Les ministres se réunissent en cellules de crise quotidiennement pour brasser du vent et « communiquer », une hyper action pour cacher une inaction depuis des décennies. Et chacun y va de « c’est la faute à qui ? ». Nos sociétés sont vulnérables. La vie sur terre a mis des milliards d’années à éclore dans un équilibre fragile. En quelques siècles, le capitalisme est en train de détruire cet équilibre pour satisfaire la voracité d’une poignée de possédants. Les capitalistes vivent dans un autre monde, ils se fichent éperdument de ceux qui suffoquent parfois jusqu’à la mort dans des logements à plus de 35 degrés, des hôpitaux débordés, des champs et des forêts brûlés.

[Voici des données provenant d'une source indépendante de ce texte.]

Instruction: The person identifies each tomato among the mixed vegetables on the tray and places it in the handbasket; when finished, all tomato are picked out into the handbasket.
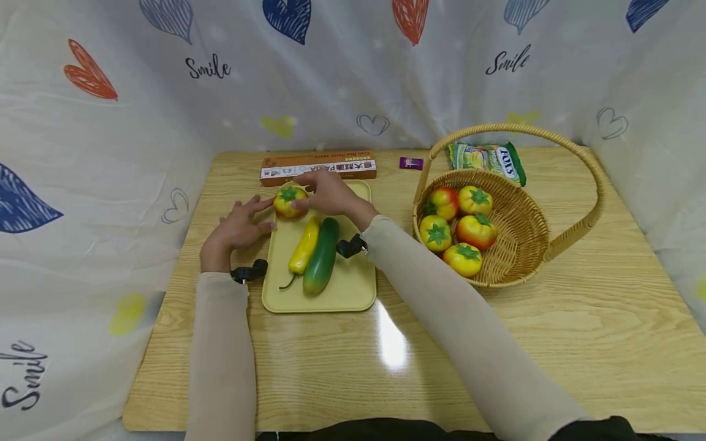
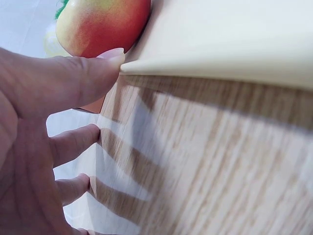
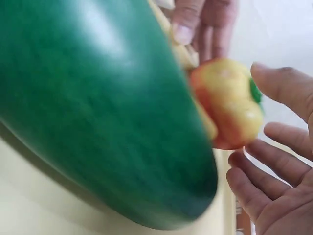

Les conséquences meurtrières de ces chaleurs extrêmes sont le résultat prévisible du rejet dans l’atmosphère de 40 milliards de tonnes de CO2 chaque année. Le chaos climatique était annoncé, la désinvolture des gouvernements successifs par rapport aux alertes des scientifiques est criminelle. Alors que les fonds manquent, nous dit-on, pour financer des politiques d’atténuation et d’adaptation, le patrimoine des 500 plus grandes fortunes professionnelles françaises a bondi de 80 à 1 128 milliards d’euros entre 1996 et 2025.
Cherchez l’erreur !
Sans révolution climatique, c’est l’humanité tout entière qui est menacée de sombrer. L’urgence est donc au renversement de choix politiques qui condamnent tant de vies pour entretenir les privilèges de quelques-uns. L’alternative est claire : la sortie de ce système barbare. Nous en discuterons ce week-end des 3 et 4 juillet à la fête du TC, soyez les bienvenus.